GST Considerations For New Business Owners

The Goods and Services Tax or GST is a consumption tax which isn’t charged on most Goods and Service Tax Registration in India Online and services sold within Canada, regardless of where your business is positioned. Subject to certain exceptions, all companies are required to charge GST, currently at 5%, plus applicable provincial sales tax return. A business effectively acts as an agent for Revenue Canada by collecting the taxes and remitting them on a periodic basis. Businesses furthermore permitted to claim the taxes paid on expenses incurred that relate inside their business activities. These are referred to as Input Tax Credit.
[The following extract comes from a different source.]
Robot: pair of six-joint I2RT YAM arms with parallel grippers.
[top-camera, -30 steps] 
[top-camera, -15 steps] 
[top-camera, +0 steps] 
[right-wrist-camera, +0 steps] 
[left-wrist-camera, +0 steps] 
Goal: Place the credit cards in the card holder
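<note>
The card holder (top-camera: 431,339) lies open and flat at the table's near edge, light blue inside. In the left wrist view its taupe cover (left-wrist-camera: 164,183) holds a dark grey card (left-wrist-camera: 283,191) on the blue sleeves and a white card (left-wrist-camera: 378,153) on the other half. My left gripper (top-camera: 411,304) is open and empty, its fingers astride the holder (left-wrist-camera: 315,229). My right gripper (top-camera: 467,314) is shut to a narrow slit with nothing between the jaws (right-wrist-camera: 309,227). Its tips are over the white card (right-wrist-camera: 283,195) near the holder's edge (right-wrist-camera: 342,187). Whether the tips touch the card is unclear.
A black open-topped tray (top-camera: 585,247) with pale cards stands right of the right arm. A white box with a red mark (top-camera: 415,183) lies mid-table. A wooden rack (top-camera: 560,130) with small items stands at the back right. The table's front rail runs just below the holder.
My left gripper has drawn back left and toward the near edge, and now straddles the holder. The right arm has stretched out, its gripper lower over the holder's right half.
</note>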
Does Your Business Need to File?

Prior to getting yourself into any kind of commercial activity in Canada, all business owners need to see how the GST and relevant provincial taxes apply to them. Essentially, all businesses that sell goods and services in Canada, for profit, should always charge GST, except in the following circumstances:

Estimated sales for that business for 4 consecutive calendar quarters is expected to be able to less than $30,000. Revenue Canada views these businesses as small suppliers and are also therefore exempt.
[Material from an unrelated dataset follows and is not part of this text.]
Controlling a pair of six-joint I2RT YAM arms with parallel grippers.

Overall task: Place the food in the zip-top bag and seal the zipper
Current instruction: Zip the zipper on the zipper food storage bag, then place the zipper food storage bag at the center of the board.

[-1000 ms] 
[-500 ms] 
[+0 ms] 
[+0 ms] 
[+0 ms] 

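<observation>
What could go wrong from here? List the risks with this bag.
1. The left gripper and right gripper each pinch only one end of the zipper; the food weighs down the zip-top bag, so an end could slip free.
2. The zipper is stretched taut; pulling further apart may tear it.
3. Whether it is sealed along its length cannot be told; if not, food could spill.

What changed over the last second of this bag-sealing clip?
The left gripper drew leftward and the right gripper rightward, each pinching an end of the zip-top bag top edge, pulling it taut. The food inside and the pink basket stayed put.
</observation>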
The business activity is GST exempt. Exempt goods and services includes residential land and property, child care services, most health and medical services and a lot more.
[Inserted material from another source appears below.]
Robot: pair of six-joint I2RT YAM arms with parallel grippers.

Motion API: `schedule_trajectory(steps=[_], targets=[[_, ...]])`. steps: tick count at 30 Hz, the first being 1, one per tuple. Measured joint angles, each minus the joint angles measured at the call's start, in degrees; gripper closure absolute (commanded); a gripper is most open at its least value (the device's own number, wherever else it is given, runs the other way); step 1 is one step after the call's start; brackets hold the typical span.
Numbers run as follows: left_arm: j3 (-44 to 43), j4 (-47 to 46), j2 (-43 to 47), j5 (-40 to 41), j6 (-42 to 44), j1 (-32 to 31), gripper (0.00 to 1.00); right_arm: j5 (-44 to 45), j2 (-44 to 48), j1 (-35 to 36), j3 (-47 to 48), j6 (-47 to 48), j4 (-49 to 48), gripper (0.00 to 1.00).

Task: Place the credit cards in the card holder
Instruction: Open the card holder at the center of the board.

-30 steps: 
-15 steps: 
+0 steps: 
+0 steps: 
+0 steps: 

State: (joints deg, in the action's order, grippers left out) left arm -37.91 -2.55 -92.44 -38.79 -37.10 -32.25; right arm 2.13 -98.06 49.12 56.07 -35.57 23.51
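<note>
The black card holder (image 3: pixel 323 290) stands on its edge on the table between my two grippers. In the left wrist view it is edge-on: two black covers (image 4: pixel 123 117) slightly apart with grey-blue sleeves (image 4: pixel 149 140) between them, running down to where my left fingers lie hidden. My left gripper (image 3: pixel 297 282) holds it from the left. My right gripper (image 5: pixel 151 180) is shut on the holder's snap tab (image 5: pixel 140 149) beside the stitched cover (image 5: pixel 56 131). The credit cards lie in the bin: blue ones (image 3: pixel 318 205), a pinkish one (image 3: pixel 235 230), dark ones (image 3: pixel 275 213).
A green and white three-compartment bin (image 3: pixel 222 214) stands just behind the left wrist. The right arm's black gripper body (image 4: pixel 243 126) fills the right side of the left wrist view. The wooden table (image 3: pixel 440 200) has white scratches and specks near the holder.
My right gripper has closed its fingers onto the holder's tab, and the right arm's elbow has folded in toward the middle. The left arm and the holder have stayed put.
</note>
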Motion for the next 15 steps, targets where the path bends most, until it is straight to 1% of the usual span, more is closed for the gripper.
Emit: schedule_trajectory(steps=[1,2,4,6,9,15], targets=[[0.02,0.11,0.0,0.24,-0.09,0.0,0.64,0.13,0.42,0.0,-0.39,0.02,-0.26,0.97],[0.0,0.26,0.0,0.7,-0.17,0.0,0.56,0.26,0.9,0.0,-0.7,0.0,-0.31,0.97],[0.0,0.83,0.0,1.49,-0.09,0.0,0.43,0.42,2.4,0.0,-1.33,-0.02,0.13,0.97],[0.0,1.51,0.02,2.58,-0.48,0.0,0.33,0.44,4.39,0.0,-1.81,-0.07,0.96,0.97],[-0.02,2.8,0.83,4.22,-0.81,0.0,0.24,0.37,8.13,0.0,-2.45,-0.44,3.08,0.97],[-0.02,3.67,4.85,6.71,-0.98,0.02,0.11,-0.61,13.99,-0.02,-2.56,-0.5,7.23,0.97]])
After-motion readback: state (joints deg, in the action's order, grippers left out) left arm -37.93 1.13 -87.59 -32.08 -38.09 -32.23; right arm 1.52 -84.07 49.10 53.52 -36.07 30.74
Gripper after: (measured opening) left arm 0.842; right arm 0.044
Although a small supplier, i.e. organization with annual sales less than $30,000 is not required to file for GST, in some cases it is beneficial to do so. Since a business can merely claim Input Tax credits (GST paid on expenses) if may possibly registered, many businesses, particularly in the start up phase where expenses exceed sales, may find them to be able to recover a significant amount taxes. This have to be balanced against the opportunity competitive advantage achieved from not charging the GST, plus the additional administrative costs (hassle) from having to file returns.